Wednesday, September 26, 2018

Removing Regulatory Barriers

Today, the FCC ruled to reduce LFA time and money constraints that might slow the deployment of infrastructure needed for 5G.  Necessary or a federal overreach?  "Time" will tell!

https://docs.fcc.gov/public/attachments/DOC-354283A1.pdf

Monday, September 24, 2018

Hulu is in Play (Maybe)


Eleven years ago, Hulu was born.  A joint venture among three of the four broadcasters, each with a 30 percent share, and Time Warner.  The JV provided an opportunity among the partners to test the over-the-top (OTT) streaming market without the full commitment of doing it on their own.  While the JV lost money each year, nearly $1 billion in 2017, there were some positives, including:

1)      Learning a lot about the OTT market, including an understanding (with data to back it up) of consumer preferences on what/where/when they watch
2)      A loyal customer base of 20 million and growing who skew much younger than the average TV viewer.
3)      Another distribution platform to license content to (e.g. NBC’s Law and Order episodes)
4)      Investment in award-winning original content (e.g. Handmaid’s Tale)

But, in 2018, a lot has changed that challenges the sustainability of the Hulu business model.  They are:
1)      When Disney finalizes its acquisition of the Fox assets in 2019, it will control 60 percent of Hulu.  Will Disney need/want Hulu when it will have its own direct-to-consumer platforms to distribute and market its content? 
2)      Comcast is behind CBS, Disney, and AT&T/Time Warner in going direct-to-consumer.  But, as the soon-to-be largest international Pay-TV distributor, does it really need to be a minority partner in a streaming service that dwarfs its own reach and that of its largest competitor, Netflix?   

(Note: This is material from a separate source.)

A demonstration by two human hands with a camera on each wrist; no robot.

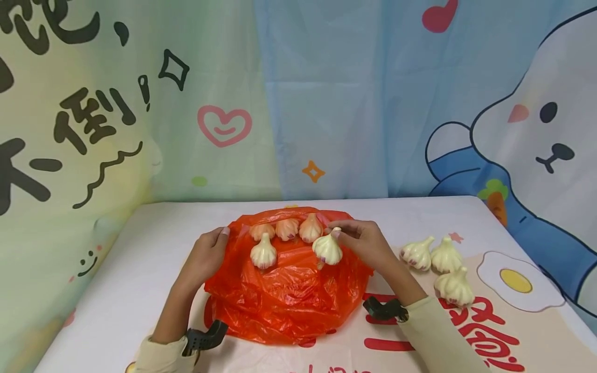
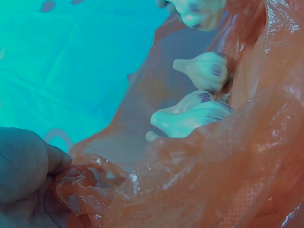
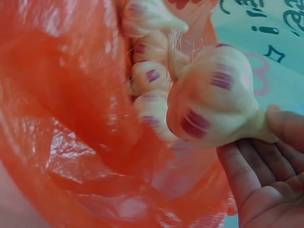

For Comcast, the value of getting Fox’s 39 percent interest in Sky is way greater than keeping its 30 percent interest in Hulu.  But, maybe it can use the Hulu business as a part of payment package to get the rest of Sky.  Will Disney take the bait?  They might, but I’m not sure it is worth it.

Sunday, September 23, 2018

Sky is the Limit


On Saturday, in a one-day, three-round blind auction managed by Britain’s Takeover Panel, Comcast outbid Fox for a controlling interest (61 percent) in Sky, a pay-TV operator with nearly 23 million subscribers spread across six European countries.  In the third and final round of the auction, Comcast bid $39 billion dollars, approximately $3.6 billion more than Fox, the owner of the remaining 39 percent of the shares outstanding.  In the race for global media dominance, the auction outcome is optimal for both parties—a win-win.  Here’s how!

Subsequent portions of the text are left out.